Handing more power to shareholders to take action against greedy directors is one of the key proposals of the Cable pay plan, along with simplification of the over-complex presentation of board pay.

A vote would be required on pay-offs of more than a year’s salary and fees to remuneration consultants will also have to be disclosed.

Cable failed, though, to include any employee representation on remuneration committees, which unions had been calling for.

The week didn’t start well for the business secretary. He had been due to launch his proposals at a think-tank on Tuesday but was forced to bring them forward a day when the Speaker of the House of Commons insisted that MPs be the first to hear about them.

Cable was given a rough ride from all sides of the House, particularly over his refusal to say whether the Royal Bank of Scotland boss Stephen Hester would be receiving a bonus this year. Although the state-

controlled bank insists no decision has yet been taken, its boss is in line for a bonus of over £1 million despite a 40 per cent fall in the bank’s share price last year.

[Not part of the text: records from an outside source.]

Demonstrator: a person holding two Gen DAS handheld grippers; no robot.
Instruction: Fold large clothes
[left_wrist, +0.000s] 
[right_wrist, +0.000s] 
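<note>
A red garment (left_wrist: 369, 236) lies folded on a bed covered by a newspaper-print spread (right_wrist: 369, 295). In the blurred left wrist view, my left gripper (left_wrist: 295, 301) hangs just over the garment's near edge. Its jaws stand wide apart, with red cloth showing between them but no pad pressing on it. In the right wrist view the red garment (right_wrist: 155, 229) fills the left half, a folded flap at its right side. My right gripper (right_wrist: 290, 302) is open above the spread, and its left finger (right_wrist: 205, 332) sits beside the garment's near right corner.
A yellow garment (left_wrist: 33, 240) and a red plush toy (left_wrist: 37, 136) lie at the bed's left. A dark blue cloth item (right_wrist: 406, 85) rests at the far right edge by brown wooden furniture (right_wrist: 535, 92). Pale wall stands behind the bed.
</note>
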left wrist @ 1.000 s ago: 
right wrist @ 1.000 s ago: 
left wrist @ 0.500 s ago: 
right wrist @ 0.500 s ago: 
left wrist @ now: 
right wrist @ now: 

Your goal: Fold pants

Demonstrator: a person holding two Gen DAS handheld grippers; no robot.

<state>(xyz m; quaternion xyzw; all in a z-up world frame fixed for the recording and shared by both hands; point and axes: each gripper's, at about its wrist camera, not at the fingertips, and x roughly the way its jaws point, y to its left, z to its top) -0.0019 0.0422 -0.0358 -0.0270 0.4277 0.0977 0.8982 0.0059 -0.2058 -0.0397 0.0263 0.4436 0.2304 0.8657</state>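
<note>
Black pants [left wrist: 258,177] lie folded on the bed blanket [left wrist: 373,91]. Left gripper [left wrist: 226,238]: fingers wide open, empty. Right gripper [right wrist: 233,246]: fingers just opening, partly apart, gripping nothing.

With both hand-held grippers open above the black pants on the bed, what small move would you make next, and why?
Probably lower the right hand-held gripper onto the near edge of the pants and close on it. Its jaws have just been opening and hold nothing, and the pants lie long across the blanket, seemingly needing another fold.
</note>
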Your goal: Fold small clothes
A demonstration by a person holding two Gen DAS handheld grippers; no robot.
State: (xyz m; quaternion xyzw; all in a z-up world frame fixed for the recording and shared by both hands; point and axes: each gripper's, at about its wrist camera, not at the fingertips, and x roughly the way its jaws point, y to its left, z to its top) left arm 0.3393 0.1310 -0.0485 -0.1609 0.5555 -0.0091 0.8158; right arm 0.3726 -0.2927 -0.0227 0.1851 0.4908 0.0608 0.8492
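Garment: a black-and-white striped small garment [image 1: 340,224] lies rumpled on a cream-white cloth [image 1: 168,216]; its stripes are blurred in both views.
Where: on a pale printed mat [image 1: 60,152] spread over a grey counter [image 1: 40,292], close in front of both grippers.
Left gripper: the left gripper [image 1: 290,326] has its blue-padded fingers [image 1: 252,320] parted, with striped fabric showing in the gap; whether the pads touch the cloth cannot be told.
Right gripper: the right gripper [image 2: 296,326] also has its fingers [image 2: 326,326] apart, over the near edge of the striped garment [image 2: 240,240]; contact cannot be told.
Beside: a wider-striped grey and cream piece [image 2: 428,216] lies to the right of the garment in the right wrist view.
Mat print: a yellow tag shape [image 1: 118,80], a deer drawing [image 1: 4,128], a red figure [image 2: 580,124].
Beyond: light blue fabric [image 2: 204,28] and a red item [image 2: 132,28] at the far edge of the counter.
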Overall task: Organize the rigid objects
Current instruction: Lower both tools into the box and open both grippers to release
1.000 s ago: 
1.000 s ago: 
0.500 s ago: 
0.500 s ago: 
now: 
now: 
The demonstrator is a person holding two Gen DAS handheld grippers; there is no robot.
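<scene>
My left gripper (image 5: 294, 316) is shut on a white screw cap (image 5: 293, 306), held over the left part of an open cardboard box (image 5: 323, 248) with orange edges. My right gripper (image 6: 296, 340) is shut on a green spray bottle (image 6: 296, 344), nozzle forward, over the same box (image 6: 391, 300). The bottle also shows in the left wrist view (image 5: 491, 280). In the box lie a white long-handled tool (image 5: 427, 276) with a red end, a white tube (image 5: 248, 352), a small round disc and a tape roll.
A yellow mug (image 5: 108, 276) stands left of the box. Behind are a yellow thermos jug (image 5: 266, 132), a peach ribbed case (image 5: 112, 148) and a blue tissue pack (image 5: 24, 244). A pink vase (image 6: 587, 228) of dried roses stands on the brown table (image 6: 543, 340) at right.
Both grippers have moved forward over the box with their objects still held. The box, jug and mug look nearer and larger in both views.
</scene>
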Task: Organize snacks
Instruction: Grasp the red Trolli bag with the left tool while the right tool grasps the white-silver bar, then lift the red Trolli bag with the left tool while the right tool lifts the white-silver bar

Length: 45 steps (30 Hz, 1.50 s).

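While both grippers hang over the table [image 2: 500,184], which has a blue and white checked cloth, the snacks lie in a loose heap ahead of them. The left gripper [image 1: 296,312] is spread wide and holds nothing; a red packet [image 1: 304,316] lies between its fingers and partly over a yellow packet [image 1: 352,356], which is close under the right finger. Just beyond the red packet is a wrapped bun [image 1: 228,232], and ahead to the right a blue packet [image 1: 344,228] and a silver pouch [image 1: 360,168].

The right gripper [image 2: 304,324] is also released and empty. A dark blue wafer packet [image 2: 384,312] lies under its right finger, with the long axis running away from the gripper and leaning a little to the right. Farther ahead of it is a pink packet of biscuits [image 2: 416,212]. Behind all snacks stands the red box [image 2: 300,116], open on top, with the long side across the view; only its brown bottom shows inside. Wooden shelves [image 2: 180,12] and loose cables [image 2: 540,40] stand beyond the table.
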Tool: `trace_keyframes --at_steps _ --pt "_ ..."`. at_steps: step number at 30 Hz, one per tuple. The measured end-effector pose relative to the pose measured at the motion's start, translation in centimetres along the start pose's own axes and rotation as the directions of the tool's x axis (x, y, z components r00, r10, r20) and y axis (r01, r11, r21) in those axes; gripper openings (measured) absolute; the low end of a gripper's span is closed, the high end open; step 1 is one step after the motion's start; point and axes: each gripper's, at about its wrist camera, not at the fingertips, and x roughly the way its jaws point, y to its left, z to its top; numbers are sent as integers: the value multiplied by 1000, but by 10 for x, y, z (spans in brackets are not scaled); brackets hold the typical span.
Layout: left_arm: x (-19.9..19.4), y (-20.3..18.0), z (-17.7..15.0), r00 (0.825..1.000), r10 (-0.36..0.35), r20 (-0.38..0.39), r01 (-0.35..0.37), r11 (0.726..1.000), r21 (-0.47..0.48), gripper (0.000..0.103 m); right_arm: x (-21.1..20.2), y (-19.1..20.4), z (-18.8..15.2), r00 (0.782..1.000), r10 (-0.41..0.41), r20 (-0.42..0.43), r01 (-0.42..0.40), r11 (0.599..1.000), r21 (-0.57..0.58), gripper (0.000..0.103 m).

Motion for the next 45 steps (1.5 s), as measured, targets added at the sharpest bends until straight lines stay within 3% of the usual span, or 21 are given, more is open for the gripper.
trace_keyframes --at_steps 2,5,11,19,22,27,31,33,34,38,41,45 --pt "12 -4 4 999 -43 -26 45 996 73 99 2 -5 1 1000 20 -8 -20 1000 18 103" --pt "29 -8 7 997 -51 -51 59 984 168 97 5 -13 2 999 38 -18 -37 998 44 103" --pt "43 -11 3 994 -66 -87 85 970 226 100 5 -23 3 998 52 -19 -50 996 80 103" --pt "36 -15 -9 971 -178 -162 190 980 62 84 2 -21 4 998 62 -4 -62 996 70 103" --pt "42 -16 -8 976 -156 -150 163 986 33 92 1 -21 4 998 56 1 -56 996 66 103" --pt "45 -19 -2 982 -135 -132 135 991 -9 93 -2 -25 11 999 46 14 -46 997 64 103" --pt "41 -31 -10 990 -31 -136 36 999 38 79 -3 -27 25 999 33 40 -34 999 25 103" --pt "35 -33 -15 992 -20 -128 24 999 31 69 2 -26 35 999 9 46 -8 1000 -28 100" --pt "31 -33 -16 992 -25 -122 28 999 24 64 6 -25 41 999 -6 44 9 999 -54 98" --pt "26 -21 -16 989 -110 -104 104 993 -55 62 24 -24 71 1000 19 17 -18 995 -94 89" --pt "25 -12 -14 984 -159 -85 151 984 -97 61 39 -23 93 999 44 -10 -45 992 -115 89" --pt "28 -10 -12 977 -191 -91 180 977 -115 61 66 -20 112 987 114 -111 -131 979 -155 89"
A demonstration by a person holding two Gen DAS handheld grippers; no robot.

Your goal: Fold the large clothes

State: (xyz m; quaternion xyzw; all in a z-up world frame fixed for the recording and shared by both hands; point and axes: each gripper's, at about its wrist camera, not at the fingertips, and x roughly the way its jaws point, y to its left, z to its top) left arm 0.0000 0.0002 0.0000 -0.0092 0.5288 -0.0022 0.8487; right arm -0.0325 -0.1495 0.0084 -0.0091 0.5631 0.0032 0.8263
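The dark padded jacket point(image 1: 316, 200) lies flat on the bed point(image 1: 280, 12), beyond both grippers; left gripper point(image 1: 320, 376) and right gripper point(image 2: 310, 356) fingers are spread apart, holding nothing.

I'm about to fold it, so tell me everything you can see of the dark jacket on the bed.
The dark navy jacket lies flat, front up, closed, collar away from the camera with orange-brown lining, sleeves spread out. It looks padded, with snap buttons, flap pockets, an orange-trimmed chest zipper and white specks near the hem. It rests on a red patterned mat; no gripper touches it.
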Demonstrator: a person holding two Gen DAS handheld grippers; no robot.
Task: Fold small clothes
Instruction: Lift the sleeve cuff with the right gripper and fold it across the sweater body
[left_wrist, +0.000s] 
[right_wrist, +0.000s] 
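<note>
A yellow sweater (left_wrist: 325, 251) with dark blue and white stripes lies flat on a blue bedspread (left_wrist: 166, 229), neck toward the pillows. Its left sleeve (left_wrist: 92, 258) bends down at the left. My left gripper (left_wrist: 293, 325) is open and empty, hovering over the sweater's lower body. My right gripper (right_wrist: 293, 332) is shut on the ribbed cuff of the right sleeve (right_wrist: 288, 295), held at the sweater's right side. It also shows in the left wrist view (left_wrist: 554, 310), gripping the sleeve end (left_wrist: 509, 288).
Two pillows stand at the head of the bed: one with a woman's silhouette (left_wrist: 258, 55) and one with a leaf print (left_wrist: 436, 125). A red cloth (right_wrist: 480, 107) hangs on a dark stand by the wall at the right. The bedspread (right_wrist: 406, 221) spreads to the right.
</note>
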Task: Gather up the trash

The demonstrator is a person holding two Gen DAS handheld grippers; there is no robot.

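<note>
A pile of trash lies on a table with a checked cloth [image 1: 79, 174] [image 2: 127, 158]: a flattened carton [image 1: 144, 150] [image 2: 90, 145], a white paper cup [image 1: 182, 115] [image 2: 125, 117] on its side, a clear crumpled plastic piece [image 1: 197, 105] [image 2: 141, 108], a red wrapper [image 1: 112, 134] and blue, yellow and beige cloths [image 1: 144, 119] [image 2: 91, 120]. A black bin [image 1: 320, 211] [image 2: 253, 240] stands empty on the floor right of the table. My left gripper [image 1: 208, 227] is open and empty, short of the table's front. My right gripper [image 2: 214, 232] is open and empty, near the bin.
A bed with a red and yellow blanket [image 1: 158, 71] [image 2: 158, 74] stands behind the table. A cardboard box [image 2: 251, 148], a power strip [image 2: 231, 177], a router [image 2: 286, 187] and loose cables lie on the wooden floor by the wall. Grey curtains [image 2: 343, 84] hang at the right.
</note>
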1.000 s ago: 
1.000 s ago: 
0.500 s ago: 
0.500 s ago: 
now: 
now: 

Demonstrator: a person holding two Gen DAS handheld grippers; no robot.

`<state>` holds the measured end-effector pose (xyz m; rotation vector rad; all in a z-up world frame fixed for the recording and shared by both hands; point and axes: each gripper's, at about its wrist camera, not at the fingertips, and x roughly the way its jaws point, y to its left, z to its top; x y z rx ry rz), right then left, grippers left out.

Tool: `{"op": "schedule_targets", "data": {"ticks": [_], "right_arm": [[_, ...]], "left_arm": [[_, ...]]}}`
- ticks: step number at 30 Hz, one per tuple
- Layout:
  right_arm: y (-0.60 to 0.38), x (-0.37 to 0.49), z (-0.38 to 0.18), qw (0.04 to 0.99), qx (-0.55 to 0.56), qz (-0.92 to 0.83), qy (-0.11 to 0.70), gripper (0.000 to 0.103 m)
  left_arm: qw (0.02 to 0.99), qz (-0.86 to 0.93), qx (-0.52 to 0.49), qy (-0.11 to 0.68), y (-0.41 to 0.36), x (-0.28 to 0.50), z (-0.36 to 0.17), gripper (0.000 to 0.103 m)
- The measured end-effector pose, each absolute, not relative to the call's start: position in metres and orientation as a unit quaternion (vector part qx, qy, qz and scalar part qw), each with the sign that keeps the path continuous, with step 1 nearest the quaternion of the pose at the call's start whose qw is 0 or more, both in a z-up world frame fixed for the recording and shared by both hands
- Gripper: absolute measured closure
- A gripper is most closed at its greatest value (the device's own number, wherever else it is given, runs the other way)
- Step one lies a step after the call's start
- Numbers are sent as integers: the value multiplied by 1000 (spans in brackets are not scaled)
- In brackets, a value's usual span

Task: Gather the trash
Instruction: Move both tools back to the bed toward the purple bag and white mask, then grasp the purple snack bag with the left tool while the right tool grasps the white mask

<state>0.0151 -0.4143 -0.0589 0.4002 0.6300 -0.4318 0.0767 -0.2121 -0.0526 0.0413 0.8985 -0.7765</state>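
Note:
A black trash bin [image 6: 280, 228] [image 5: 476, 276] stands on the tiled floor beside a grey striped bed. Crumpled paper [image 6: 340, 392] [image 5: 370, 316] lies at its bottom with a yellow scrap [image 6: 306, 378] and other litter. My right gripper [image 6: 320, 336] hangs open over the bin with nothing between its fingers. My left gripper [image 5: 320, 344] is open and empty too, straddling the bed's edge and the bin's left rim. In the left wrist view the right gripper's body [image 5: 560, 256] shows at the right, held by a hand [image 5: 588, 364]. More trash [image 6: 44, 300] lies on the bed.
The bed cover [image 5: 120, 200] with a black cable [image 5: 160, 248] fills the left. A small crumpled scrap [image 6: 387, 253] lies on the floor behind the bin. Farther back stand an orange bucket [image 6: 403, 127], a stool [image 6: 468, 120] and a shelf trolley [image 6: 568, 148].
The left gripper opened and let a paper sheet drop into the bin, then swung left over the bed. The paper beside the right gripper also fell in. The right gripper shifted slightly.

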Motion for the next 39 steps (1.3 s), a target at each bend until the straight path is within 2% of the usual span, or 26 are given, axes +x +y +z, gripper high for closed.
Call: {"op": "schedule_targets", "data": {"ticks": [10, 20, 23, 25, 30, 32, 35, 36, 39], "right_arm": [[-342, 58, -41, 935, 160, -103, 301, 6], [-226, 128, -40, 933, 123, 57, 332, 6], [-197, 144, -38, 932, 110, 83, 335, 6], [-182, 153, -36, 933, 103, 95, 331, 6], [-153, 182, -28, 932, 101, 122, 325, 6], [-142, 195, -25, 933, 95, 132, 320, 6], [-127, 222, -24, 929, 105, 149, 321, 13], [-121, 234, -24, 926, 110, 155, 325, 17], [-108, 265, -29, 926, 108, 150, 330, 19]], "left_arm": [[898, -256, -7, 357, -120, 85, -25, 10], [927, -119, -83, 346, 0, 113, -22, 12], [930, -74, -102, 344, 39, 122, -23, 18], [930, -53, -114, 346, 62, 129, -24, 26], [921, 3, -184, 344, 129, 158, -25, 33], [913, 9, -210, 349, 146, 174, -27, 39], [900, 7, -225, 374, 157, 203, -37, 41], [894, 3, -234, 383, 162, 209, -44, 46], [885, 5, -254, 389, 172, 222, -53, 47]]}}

The RBS question “is beyond my pay grade” the business secretary told jeering MPs. But the question is also being dodged by the man on the higher pay grade – prime minister David Cameron, who is said to fear Hester will quit if he is denied his contractual entitlement to a payout.

Pressed on the subject last week, Cameron would say only that, if the RBS chief executive does receive a bonus, it would be a lot less than last year. Hester accepted a £2 million payout last year, however, which leaves plenty of room for manoeuvre.

Cable scored a few points himself amid the jeers, notably against Chuka Umunna, the Labour shadow business secretary. It was Umunna who led the calls for Cable to be ordered to Westminster on Monday and the business secretary got his own back by highlighting the opposition’s woeful record on pay inequality, pointing out that when Labour came into power, executive pay was 46 times greater than the average salary and that the gap had soared to 120 times by the end of their reign.

Things are unlikely to improve any time soon; indeed, a gloomy report this week from the independent Resolution Foundation warned that millions of British families will not see their earnings return to pre-

recession levels until at least 2020. The wealthy, on the other hand, will continue to enjoy increased disposable income.

The report defines the “squeezed middle” as a childless couple with a gross annual income of between £12,000 and £29,000 or couples with two children and an income of between £17,000 and £41,000; in total 5.8 million people, or almost a third of working-age households. The report also notes that the average time taken by the squeezed middle to save for a deposit on a house has soared from eight years in 2001 to 22 years today.

No such trouble for Cairn’s Bill Gammell, even if he has been forced to forgo his £2.5 million share award. The handout was part of a £4 million bonus deal for Gammell, including a £1.4 million payment to compensate him when he stepped down as chief executive and switched to the less lucrative role of non-executive chairman.

Cairn’s generous remuneration committee also agreed to make a £1 million gift to a charity or charities of Gammell’s choice. The beneficiaries of that gift would have been young people in Scotland, with a particular focus on sport.

Unfortunately for budding Scottish sportsmen and women, the £1 million donation has now been dropped along with Gammell’s bonus.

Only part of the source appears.